4)      Советское общество в целом и поле литературы нельзя понять без достижений советской философии как таковой и без советской эстетики в частности, вне контекста той диалектической традиции, на которую они опирались, используя точный логический инструментарий категорий, который был выработан Гегелем и переосмыслен Марксом, снимающей в себе новоевропейскую философию. Наибольшим методологическим значением, по отношению к изучению интересующего нас предмета обладают работы М.А. Лифшица, А.С. Канарского, Э.В.Ильенкова, В.А. и А.В. Босенко, а так же Д.Лукача. Они оказались единственными не только в СССР, но и в мире, продолжателями классической философской традиции диалектического мышления, которая в Европе фактически прервалась после Гегеля и Маркса, несмотря на цикличную моду на Маркса. Близко к этой традиции стоит негативная диалектика Т.Адорно, однако его нельзя считать её продолжателем. В то время как методологические изыскания философии Постмодерна, несмотря на отдельные ценные замечания, касающиеся, например, общества потребления и общества переживания, продуцирования отдельных эстетических практик повседневности, в пафосе логомахии, как методологической стратегией оказываются непригодными для реконструкции логики живого исторического процесса.

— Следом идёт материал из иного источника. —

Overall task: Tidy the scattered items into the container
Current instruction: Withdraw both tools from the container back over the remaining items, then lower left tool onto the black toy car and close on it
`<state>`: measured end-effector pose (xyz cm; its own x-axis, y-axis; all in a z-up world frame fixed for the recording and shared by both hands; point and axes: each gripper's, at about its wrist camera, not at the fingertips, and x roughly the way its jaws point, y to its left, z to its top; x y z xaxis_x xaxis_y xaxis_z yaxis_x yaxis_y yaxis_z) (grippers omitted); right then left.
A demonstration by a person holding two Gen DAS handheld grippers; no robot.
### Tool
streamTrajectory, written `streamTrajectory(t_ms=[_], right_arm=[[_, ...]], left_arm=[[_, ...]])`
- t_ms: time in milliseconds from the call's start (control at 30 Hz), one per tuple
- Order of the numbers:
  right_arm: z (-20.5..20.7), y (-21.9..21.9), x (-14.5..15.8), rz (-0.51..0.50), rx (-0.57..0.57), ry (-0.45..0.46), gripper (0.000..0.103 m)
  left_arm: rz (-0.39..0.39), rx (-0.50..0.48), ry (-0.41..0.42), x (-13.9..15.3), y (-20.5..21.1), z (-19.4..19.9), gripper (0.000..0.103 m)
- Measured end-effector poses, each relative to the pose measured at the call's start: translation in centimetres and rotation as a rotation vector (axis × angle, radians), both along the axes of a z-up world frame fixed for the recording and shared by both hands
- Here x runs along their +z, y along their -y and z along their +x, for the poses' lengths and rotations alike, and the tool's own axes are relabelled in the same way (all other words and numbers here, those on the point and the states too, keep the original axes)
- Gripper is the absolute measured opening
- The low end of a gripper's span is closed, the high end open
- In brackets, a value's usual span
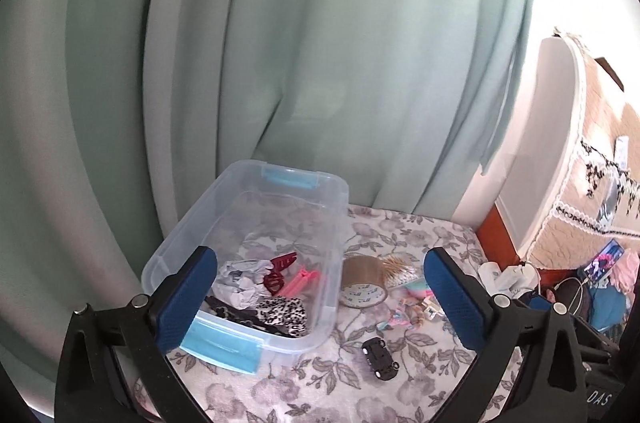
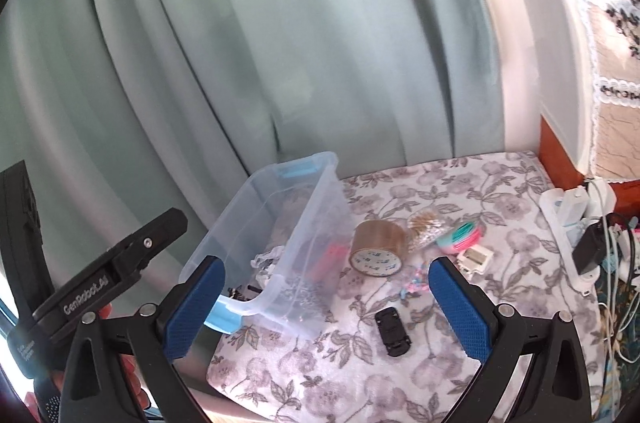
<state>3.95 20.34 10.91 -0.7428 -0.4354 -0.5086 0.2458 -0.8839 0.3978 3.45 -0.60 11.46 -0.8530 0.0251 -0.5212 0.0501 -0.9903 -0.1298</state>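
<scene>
A clear plastic container (image 1: 192, 223) with blue latches stands on the floral cloth; it also shows in the right wrist view (image 2: 320, 191). Inside lie a dark red hair claw (image 1: 278, 273), pink clips (image 1: 300, 281), crumpled paper and a leopard-print piece (image 1: 284, 313). Right of it lie a brown tape roll (image 1: 362, 283) (image 2: 378, 249), a black toy car (image 1: 380, 353) (image 2: 393, 331), a gold bristly item (image 2: 424, 227) and a pink-teal item (image 2: 460, 237). My left gripper (image 1: 320, 297) is open and empty above the container's near corner. My right gripper (image 2: 326, 307) is open and empty above the car.
A green curtain (image 1: 300, 63) hangs behind the table. A power strip with plugs and cables (image 2: 580, 235) lies at the right edge. A phone (image 1: 606, 259) and clutter sit at the far right. The left gripper's body (image 2: 100, 275) shows at the left.
</scene>
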Motion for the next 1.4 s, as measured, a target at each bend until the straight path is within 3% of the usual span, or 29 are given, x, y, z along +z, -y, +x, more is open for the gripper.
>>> streamTrajectory(t_ms=[533, 800, 1133, 1400], right_arm=[[0.2, -8.6, -3.3, -0.045, -0.156, 0.047, 0.103], [0.0, -11.0, -5.6, -0.047, -0.223, 0.069, 0.103], [-1.4, -12.0, -9.4, -0.042, -0.237, 0.153, 0.103], [-3.0, -12.2, -12.4, 0.010, -0.261, 0.241, 0.103]], left_arm=[[-0.006, -0.125, 0.079, -3.2, -8.2, -1.1, 0.103], [-0.023, -0.161, 0.193, -6.9, -10.6, -2.7, 0.103], [0.005, -0.109, 0.305, -11.8, -11.0, -4.6, 0.103], [-0.014, -0.143, 0.426, -16.5, -12.1, -6.3, 0.103]])
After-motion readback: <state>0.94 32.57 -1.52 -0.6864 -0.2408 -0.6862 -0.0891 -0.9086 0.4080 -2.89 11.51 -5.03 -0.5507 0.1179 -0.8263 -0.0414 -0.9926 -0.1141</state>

5)      Отказ от рациональности в западной философии, который начался уже после Гегеля, и специфический материал развития рациональности в марксистской советской философии  (а марксистов среди советских философов было не так уж много) как раз по линии теоретического решения вопроса снятия отчуждения, делает её наследие не просто уникальным, а во многом опережающим наше время,  в том числе и методологически. Ведь хронологически «после», еще не значит «после» исторически. Наше время и современная философия проблемы разотчуждения, в том числе и в области чувств, даже поставить не может правильно в виду отсутствия соответствующей практики. Не существуют они и для современной литературы. Поэтому точно так же, как без советской философии уже мыслить нельзя вообще в принципе, точно также нельзя мыслить и чувствовать без советской литературы. Современная мировая практика не может быть не только критерием истинности советской философии, но и тем аршином, которым можно мерить советскую литературу. Скорее, наоборот, советская философия и советская литература могут быть методологией понимания и нервом чувствования современной мировой социальной реальности.